Postmodern, sadist and testostorone-poisoned games fuel (hold your breath) Harold Pinter’s redo of the 1970 Anthony Shaffer play “Sleuth,” which Kenneth Branagh has used to remake the 1972 Joseph L. Mankiewicz film of the same title (phew!).
Jude Law stars as Milo Tindle, a part-time hairdresser and sometimes actor, who is having an affair with famous novelist, Andrew Wyke, played by Michael Caine who also featured in the 1972 original alongside Laurence Olivier.
Honest-to-goodness Tindle announces plans to marry Wyke’s estranged wife, who seems pleased to have an opponent then enraged by open deceit. This is how the whirlgig operates: the two men are more excited about their nemesis than their relationship with wife and lover, Maggie.
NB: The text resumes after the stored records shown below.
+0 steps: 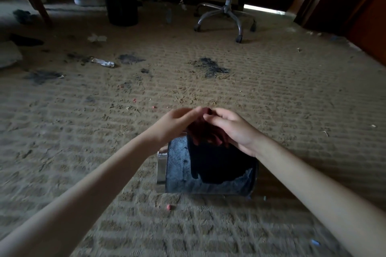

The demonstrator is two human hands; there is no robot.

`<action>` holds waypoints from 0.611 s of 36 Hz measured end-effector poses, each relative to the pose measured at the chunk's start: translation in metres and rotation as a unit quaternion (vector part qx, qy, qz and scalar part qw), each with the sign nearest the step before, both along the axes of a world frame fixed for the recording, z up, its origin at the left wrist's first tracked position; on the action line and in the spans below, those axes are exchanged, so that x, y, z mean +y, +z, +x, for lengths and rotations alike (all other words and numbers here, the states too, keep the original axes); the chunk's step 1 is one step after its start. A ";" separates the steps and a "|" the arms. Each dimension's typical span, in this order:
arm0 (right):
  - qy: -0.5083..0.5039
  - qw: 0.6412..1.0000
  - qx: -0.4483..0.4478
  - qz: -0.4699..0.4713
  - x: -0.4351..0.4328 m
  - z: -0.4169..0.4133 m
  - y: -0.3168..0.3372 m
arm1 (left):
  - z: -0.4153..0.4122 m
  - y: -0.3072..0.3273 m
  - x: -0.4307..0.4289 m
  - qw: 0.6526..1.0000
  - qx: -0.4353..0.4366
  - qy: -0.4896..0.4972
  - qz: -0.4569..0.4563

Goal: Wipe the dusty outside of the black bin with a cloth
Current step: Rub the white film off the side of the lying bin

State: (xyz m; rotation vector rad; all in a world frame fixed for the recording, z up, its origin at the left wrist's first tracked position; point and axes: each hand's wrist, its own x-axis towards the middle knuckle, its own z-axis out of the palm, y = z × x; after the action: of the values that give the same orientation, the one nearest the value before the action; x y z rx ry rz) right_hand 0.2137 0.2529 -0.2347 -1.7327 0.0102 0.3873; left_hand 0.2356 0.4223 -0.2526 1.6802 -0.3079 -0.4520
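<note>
A black bin (181,171) lies on its side on the carpet, its chrome rim (161,168) to the left and its dusty grey flank facing up. A dark red cloth (205,133) hangs above the bin, its lower dark part draped over the flank. My left hand (174,124) and my right hand (231,129) meet above the bin, and both pinch the top of the cloth between fingers and thumb. The cloth's top edge is blurred.
A second black bin (121,4) stands at the back left beside a wooden chair leg (39,4). An office chair (227,9) on castors stands at the back centre. Dark dirt patches (211,67), paper scraps (103,62) and pink crumbs litter the beige carpet.
</note>
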 end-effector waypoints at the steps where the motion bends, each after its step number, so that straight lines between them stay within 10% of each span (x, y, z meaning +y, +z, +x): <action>1: 0.008 1.000 -0.008 0.003 0.001 -0.001 0.000 | -0.001 -0.001 -0.001 1.000 0.012 -0.017 -0.011; 9: -0.069 0.932 -0.251 -0.254 0.008 0.000 -0.010 | 0.003 -0.011 0.008 0.990 0.076 -0.024 -0.118; 15: -0.085 0.986 -0.002 0.146 0.020 -0.007 -0.021 | 0.002 -0.011 0.007 0.966 0.132 0.009 -0.222; 19: -0.101 0.975 -0.181 -0.080 0.011 0.004 -0.031 | 0.004 -0.021 0.010 0.995 -0.045 0.089 -0.008; 22: -0.106 0.896 -0.304 -0.305 -0.002 0.022 -0.046 | 0.009 -0.039 0.025 0.960 -0.152 0.036 0.231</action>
State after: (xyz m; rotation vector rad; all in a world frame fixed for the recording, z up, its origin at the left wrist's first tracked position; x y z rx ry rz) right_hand 0.2352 0.2505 -0.2809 -2.3830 -0.1456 -0.3785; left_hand 0.2448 0.4476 -0.2917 2.2181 -0.3848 -0.2166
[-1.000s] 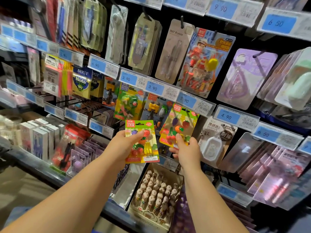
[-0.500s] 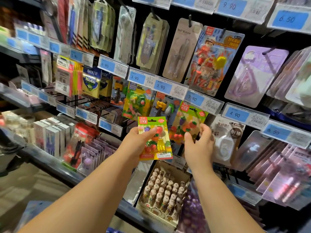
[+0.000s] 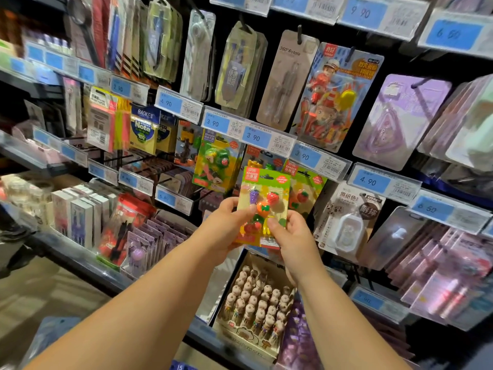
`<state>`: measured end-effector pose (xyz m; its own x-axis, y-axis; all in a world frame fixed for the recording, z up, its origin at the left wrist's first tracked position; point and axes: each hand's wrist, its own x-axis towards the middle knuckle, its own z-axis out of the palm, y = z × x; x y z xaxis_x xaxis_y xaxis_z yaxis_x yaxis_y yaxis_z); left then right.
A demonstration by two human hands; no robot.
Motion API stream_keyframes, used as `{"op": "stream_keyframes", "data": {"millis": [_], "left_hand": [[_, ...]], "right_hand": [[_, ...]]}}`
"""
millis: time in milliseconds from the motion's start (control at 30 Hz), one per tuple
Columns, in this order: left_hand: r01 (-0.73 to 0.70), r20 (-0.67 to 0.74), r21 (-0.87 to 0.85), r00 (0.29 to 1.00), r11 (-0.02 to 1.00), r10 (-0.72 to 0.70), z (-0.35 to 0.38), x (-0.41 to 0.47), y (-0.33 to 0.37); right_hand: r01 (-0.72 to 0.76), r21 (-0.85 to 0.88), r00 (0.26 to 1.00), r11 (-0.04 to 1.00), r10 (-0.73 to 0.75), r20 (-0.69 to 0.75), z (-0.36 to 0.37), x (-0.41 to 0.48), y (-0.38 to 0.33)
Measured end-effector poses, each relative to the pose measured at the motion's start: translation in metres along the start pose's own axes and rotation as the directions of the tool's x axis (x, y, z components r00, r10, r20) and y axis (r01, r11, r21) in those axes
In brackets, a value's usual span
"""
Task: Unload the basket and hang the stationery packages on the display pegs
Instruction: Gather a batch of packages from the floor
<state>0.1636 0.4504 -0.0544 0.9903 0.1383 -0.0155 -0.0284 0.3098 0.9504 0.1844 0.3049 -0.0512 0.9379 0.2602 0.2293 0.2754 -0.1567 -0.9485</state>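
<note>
A fruit eraser package (image 3: 266, 193), green and yellow card with small fruit shapes, is held up in front of the display wall. My left hand (image 3: 224, 231) grips its lower left edge, thumb across the front. My right hand (image 3: 293, 236) pinches its lower right edge. Its top sits just under the 3.90 price tag (image 3: 306, 156), overlapping a matching fruit eraser package (image 3: 306, 193) that hangs on the peg behind. The peg itself is hidden by the tags and cards. The basket is not in view.
Another green eraser pack (image 3: 216, 164) hangs to the left. A white correction tape pack (image 3: 346, 222) hangs to the right. A box of small figurine pens (image 3: 253, 308) stands on the shelf below my hands. Price tag rails cross the wall above.
My left hand raised the package and moved it right, in front of the hanging fruit pack. My right hand let go of the hanging pack and took the held package's right edge.
</note>
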Motion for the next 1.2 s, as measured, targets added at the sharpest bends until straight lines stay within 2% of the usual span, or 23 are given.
{"op": "stream_keyframes", "data": {"millis": [233,400,733,900,1100,1200], "left_hand": [[-0.064,-0.042,0.224,0.996,0.973,0.075,0.020,0.008,-0.007],[-0.091,-0.084,0.363,0.988,0.927,0.130,0.027,0.018,-0.006],[-0.089,-0.113,0.373,0.984,0.924,0.141,0.036,0.031,-0.004],[-0.070,-0.156,0.416,0.977,0.907,0.147,0.036,0.043,-0.009],[-0.050,-0.251,0.552,0.942,0.832,0.224,0.042,0.055,-0.011],[-0.044,-0.272,0.599,0.928,0.800,0.255,0.043,0.055,-0.013]], "right_hand": [[0.122,0.006,0.975,0.993,-0.119,-0.186,-0.016,-0.004,0.007],[0.079,0.076,0.967,0.994,-0.058,-0.246,-0.025,-0.002,0.007],[0.070,0.033,0.944,0.997,-0.055,-0.326,-0.026,0.009,0.011],[0.058,-0.027,0.935,0.998,-0.064,-0.349,-0.030,0.014,0.013],[-0.014,-0.109,0.912,0.994,-0.032,-0.409,-0.035,0.027,0.021],[-0.043,-0.248,0.918,0.968,-0.060,-0.392,-0.038,0.027,0.029]]}}
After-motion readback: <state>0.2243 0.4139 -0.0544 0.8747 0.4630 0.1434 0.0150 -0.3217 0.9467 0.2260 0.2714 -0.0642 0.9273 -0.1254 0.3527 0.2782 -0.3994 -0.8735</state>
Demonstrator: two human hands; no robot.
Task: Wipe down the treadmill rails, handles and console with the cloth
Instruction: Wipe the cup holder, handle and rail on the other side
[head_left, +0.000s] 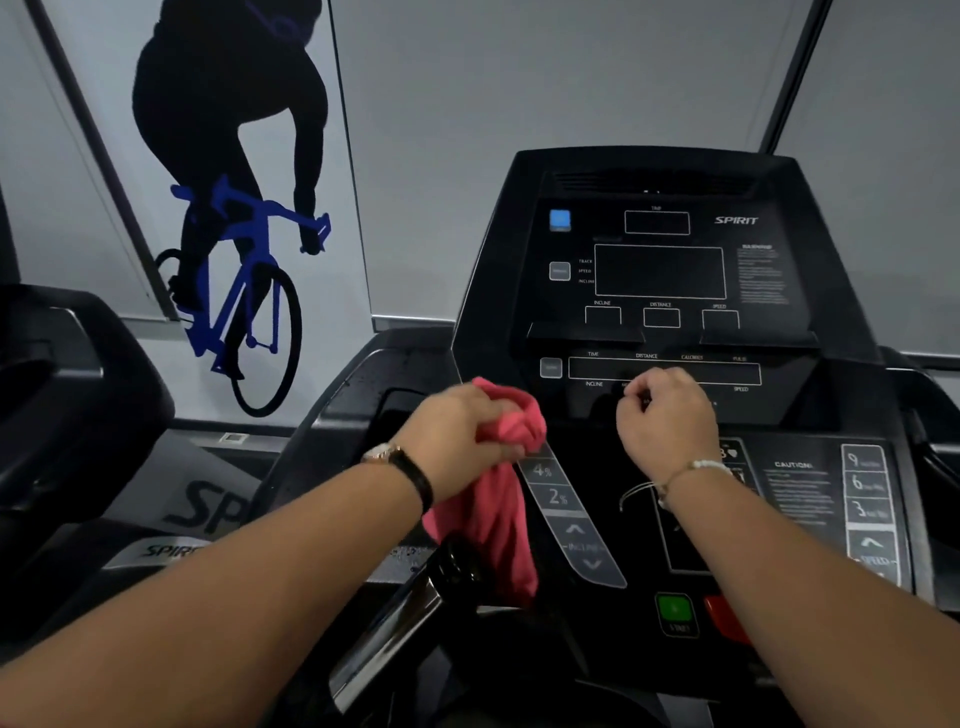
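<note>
The left hand (462, 431) grips the bunched pink cloth (498, 519), its tail hanging, at the left edge of the treadmill console (660, 270) beside the incline keys (558, 493), while the right hand (667, 415), fingers curled and holding nothing, hovers over the console's middle.

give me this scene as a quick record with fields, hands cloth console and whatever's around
treadmill console: Spirit brand, displays dark
left hand: grips bunched pink cloth beside incline keys
right hand: fingers curled, nothing visible in it, over the lower panel
start button: green, uncovered
wall: cyclist poster, left of the machine
</note>
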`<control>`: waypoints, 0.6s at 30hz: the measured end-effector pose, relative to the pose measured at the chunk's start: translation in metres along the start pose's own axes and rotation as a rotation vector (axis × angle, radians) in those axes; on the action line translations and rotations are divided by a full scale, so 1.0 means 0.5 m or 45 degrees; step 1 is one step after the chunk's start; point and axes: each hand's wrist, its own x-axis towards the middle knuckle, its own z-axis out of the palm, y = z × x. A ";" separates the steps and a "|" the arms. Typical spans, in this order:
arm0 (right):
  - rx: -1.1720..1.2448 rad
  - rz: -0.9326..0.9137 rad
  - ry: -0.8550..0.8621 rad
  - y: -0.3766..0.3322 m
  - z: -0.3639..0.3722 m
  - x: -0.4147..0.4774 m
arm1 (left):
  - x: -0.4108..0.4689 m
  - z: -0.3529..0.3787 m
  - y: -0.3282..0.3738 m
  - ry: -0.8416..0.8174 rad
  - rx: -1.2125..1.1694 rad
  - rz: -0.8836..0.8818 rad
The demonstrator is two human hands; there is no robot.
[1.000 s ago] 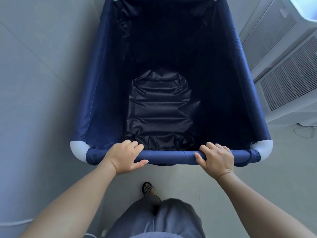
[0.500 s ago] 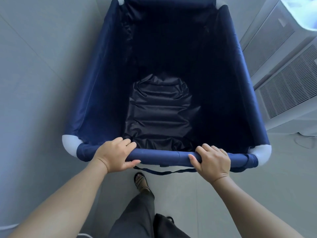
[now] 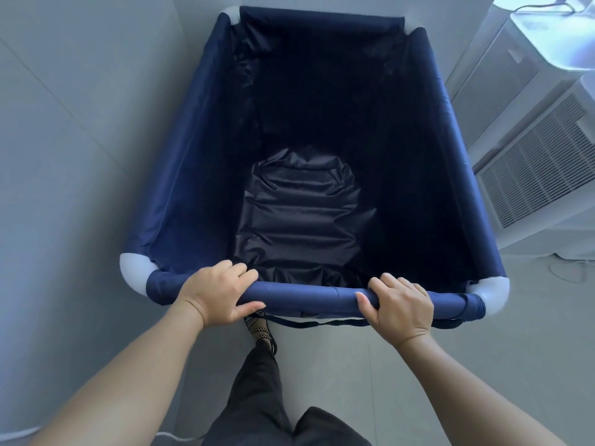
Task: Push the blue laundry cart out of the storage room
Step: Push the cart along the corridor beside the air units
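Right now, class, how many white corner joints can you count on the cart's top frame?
4: near-left corner joint, near-right corner joint, far-left corner joint, far-right corner joint. Lower joints may be hidden by fabric.

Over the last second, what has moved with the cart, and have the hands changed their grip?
The blue laundry cart has rolled forward: its far rail, cut off a second ago, now shows fully, and more of the white vented units on the right is in view. A foot has stepped forward under the near rail. Unchanged: left hand and right hand still grip that rail in the same spots, and the cart is still empty.
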 end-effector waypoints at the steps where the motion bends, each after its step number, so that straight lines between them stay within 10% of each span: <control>1: 0.001 0.001 -0.004 -0.001 -0.001 0.001 | -0.001 0.002 -0.001 0.000 -0.001 -0.002; 18: -0.003 -0.013 -0.017 0.000 0.000 0.002 | 0.000 0.007 -0.004 0.003 0.006 0.014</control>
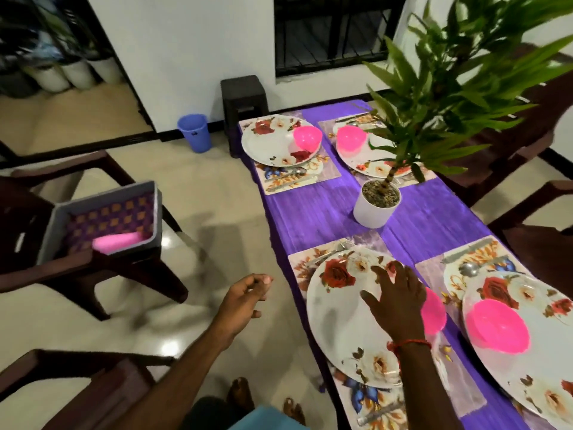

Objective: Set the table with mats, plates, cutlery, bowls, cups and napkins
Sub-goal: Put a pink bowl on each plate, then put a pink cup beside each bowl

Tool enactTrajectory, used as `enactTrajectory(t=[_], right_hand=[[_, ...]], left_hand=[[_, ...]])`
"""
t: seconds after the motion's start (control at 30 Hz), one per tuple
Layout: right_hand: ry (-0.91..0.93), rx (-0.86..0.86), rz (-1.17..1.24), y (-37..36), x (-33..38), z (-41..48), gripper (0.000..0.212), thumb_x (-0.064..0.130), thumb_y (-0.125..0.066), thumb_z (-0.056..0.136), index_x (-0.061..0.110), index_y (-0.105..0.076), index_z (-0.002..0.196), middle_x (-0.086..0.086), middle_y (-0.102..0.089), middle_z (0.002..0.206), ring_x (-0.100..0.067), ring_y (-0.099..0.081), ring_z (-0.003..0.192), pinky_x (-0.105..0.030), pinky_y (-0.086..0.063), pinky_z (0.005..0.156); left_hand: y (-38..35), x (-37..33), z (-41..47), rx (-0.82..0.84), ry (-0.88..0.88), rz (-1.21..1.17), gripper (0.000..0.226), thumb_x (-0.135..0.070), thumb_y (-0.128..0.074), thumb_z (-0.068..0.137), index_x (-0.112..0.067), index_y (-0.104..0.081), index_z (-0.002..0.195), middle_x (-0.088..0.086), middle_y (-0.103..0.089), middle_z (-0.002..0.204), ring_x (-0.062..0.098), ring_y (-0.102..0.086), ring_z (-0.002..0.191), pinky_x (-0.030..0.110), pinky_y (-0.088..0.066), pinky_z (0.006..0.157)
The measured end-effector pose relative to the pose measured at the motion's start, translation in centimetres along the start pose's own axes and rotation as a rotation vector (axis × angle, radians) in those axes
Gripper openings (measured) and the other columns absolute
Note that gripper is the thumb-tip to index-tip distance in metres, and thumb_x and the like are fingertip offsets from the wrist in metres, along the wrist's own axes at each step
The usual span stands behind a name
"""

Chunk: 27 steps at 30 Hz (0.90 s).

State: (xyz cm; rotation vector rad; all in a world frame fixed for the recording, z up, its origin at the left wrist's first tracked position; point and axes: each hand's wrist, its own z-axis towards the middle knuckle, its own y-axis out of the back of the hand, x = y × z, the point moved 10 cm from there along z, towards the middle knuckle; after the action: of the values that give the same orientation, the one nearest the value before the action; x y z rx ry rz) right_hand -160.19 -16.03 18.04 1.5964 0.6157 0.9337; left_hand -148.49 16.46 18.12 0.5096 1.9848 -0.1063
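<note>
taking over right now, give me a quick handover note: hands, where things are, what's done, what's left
Left hand: loosely curled over the floor, holding nothing.
Right hand: open, fingers spread over the near left plate, beside its pink bowl.
Done: four mats are on the table, each with a plate, cutlery and a bowl.
Left: no cups or napkins show on the table. The grey bin on the chair holds a pink thing, too blurred to name.
</note>
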Motion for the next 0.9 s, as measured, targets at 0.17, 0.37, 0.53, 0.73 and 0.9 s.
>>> enactTrajectory(t=[0.17, 0.37, 0.53, 0.73, 0.9], right_hand=[[0.218, -0.058, 0.096, 1.5, 11.4, 1.6, 0.059, 0.046, -0.078, 0.081, 0.025, -0.06, 0.134, -0.018, -0.042, 0.15, -0.043, -0.033, 0.141, -0.062, -0.027, 0.111], [0.436, -0.022, 0.072, 2.7, 22.9, 2.8, 0.064, 0.047, -0.074, 0.085, 0.03, -0.051, 0.143, -0.012, -0.029, 0.161, -0.035, -0.013, 0.151, -0.055, -0.016, 0.117], [0.548, 0.031, 0.074, 2.1, 31.6, 2.9, 0.065, 0.048, -0.072, 0.086, 0.032, -0.048, 0.144, -0.01, -0.026, 0.162, -0.032, -0.009, 0.153, -0.053, -0.01, 0.119], [0.71, 0.089, 0.067, 0.3, 41.1, 1.4, 0.062, 0.05, -0.072, 0.084, 0.036, -0.05, 0.141, -0.005, -0.03, 0.161, -0.029, -0.011, 0.152, -0.051, -0.015, 0.118], [0.788, 0.146, 0.06, -1.9, 47.4, 0.2, 0.06, 0.053, -0.067, 0.089, 0.039, -0.046, 0.142, -0.002, -0.026, 0.162, -0.026, -0.004, 0.152, -0.05, -0.01, 0.12]], left_hand=[[5.1, -1.3, -0.1, -0.095, -0.051, -0.071, 0.015, -0.038, -0.062, 0.1, -0.032, -0.068, 0.113, -0.01, -0.071, 0.112, 0.005, -0.063, 0.102, 0.025, -0.048, 0.072], [11.6, -3.6, 1.0, -0.193, -0.141, -0.103, 0.022, -0.035, -0.065, 0.099, -0.028, -0.066, 0.12, -0.012, -0.068, 0.112, -0.004, -0.062, 0.097, 0.024, -0.047, 0.08], [17.8, -3.8, 1.6, -0.289, -0.17, -0.182, 0.024, -0.026, -0.066, 0.099, -0.018, -0.065, 0.122, -0.011, -0.067, 0.101, -0.017, -0.061, 0.078, 0.022, -0.046, 0.078], [24.9, -3.6, 2.2, -0.363, -0.187, -0.228, 0.022, -0.026, -0.066, 0.099, -0.022, -0.064, 0.12, -0.011, -0.066, 0.1, -0.016, -0.062, 0.079, 0.018, -0.047, 0.076], [30.2, -1.9, 1.7, -0.444, -0.183, -0.249, 0.024, -0.021, -0.064, 0.101, -0.014, -0.064, 0.124, -0.007, -0.065, 0.096, -0.016, -0.059, 0.069, 0.005, -0.043, 0.065]])
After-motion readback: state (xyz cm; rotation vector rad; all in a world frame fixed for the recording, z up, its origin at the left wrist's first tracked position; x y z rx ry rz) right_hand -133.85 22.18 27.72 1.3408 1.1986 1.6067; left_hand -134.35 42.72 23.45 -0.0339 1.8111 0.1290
Branagh’s theatrical and homosexual imitation of Shaffer’s version is rife throughout the subtext. Blatant homoerotic scenes towards the end of the film send the deviously cold characters into lunacy. It is never made clear if these scenes of ludicrous flamboyancy are just another set of thrust-and-parries between the characters or if their intentions are true, and this artifice fuels the film’s lively intensity.
The film follows the bitter duo’s cat and mouse games as they try to trick one another into submission. The first half of the film and the second half seem like entirely different movies. The first includes carefully crafted dialogue, and bizarrely unique camera angles peeking through objects, between furniture and from odd angles overhead, alluding to the original screenplay. The audience is easily immersed in the fast-paced and sharp intelligence of the two dueling masterminds. The surveillance TV acts as a third character, and if nothing else, is the most trustworthy of the trio. It is in this half that Law acts with little conviction compared to the opposition, nerves, and perhaps fear to living up to the original, overtake the performance.
The second half of the film completely abandons the intensity and biting humor the film so eloquently opened with and the acting in this part is exceptional. Law now seems at ease with the role and executes powerful and mesmerizing scenes; arguably some of his best yet. The 1972 playfully twisted tone has been replaced by a more sinister approach to the ruthless games-playing. If words could kill, there would not be a single soul walking out of the auditorium alive.
Sleuth is post-modern to the extremes. Gone are the entertaining puppets, replaced with surveillance TV, a remote controlled house and futuristic interior designs. Branagh creates visually stimulating scenes even though there are only two guys in the house. Coloured lights and moving walls smoothly switch according to the mood. The scenery is instantaneously interesting, if not more interesting than the lacerations both men dole out.
The film is a tiny 86 minutes long, although it feels longer due to some uncomfortable scenes. Sleuth is about male egos - who is going to reign as the alpha male - and it is the fight that is riveting to watch unfold, if not so nasty it is a guilty pleasure.